Work to be completed -
Return the data exactly, with all pictures removed.

Material provided -
◇ ◇ ◇ ◇

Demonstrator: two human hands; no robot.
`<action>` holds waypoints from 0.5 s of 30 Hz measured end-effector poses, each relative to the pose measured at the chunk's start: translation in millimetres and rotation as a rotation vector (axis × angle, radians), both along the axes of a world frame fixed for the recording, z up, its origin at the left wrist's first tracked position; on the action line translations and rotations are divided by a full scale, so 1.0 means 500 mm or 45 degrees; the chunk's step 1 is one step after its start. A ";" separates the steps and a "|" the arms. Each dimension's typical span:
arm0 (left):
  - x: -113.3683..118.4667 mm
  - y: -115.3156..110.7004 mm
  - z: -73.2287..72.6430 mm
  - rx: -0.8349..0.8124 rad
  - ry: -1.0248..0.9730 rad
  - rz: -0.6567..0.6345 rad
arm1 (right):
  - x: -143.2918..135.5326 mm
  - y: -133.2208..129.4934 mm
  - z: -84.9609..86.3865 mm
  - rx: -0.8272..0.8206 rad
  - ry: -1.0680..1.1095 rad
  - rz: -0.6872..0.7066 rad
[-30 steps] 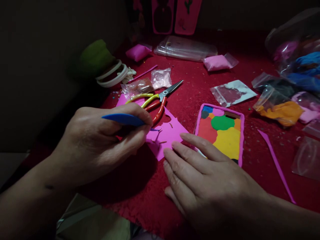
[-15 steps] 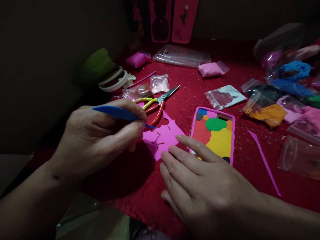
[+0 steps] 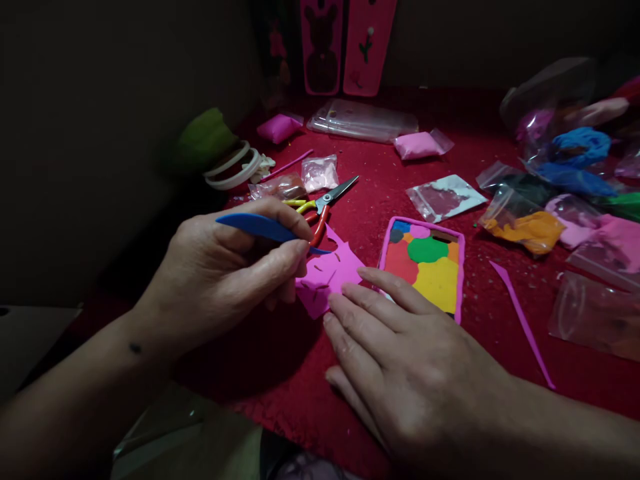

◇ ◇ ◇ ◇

Solution to this problem -
Demonstrator: two human hands; no robot.
`<action>` holds waypoints from 0.5 s of 30 Hz measured end-effector poses, each relative to the pose measured at the chunk's start: translation in millimetres and rotation as a rotation vector (axis × angle, radians), both along the axes of a world frame fixed for the recording, z up, its origin at the left wrist's first tracked position; on the action line translations and rotations are divided by a full scale, so 1.0 means 500 mm or 45 degrees; the chunk's step 1 is one step after its start. A ";" separates the steps and a "|" the arms. Each dimension's typical span:
arm0 (left):
  - x: -113.3683..118.4667 mm
  - y: -115.3156..110.7004 mm
  - z: -73.2287..72.6430 mm
  - rx: -0.8349..0.8124 rad
  - ry: -1.0248..0.9730 rad
  - rz: -0.6567..0.6345 rad
arm1 (right):
  - x: -143.2918..135.5326 mm
  - y: -133.2208..129.4934 mm
  - z: -84.9609..86.3865 mm
  - rx: -0.8272..0.8206 rad
  - ry: -1.0680..1.1095 rad
  - rz: -0.6872..0.7066 rad
[-30 steps] 
[-15 steps] 
[+0 steps] 

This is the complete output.